**DIRECTIONS:**
Return the data below exactly, but only from the line containing "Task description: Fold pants" through the line containing "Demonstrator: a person", with both of those lines included.

(Records from a collection)
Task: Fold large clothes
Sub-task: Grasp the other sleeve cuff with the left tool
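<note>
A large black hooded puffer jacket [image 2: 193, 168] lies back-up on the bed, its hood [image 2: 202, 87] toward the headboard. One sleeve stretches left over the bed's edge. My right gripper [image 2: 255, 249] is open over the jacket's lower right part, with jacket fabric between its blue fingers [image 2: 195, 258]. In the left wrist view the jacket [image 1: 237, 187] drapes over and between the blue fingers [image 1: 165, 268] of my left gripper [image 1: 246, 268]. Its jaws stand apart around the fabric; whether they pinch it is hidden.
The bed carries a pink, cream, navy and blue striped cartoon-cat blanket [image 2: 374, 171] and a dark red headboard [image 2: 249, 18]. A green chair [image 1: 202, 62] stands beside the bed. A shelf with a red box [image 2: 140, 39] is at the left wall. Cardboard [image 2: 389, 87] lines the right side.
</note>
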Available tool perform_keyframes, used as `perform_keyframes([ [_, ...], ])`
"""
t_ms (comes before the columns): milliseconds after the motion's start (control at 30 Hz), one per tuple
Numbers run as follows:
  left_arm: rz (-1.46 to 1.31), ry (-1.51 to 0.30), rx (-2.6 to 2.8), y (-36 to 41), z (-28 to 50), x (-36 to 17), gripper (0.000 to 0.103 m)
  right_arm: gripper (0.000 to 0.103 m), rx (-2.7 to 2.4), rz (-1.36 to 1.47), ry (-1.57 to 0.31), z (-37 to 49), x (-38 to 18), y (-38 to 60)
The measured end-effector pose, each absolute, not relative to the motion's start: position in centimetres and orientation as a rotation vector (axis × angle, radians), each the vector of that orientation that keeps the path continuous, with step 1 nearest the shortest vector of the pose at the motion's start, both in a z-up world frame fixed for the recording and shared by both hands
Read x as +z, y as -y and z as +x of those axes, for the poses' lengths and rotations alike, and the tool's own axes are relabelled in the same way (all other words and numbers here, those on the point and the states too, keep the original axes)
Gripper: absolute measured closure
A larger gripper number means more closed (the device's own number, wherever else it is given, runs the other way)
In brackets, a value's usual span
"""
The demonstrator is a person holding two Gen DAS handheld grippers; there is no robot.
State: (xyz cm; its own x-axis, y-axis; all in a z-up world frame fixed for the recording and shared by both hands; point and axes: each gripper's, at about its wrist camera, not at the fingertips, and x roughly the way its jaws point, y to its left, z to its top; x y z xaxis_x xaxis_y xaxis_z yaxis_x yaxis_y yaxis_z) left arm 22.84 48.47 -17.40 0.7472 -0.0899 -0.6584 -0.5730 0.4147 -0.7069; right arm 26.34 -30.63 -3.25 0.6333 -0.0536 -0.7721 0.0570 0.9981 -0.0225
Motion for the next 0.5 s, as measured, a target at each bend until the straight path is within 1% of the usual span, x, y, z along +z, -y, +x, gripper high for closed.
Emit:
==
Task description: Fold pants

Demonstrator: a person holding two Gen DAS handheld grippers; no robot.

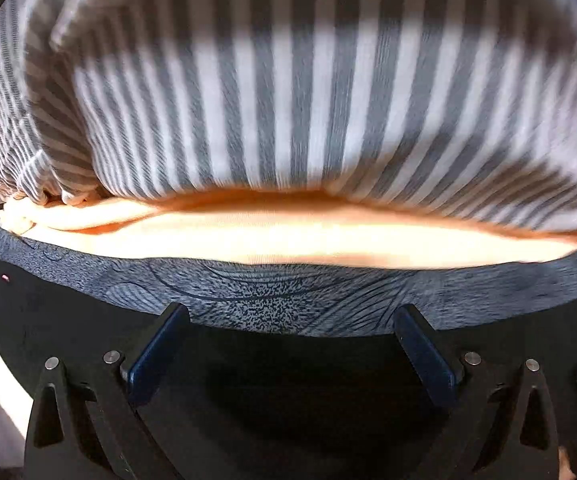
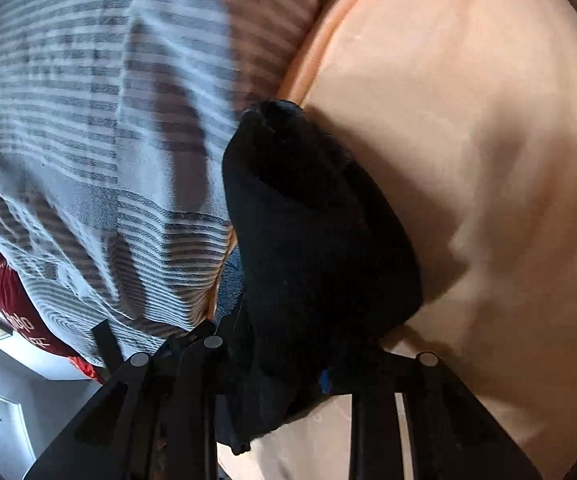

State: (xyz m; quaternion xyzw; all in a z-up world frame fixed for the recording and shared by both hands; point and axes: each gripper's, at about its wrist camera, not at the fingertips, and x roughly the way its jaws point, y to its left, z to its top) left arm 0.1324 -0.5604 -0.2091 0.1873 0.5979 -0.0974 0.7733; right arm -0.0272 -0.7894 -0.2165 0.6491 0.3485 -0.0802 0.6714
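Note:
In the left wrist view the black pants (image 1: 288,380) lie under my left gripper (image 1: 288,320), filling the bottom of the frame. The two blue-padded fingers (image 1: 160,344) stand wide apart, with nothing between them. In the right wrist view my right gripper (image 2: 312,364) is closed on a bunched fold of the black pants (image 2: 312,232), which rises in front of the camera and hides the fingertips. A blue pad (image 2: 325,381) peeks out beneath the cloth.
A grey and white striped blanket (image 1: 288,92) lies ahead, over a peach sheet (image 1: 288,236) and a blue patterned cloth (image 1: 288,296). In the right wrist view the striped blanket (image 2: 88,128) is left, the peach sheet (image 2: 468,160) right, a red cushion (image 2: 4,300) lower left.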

**OUTPUT FOR THIS TASK:**
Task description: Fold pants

Demonstrator: a person holding two Gen DAS handheld grippers; no robot.

No additional response is required.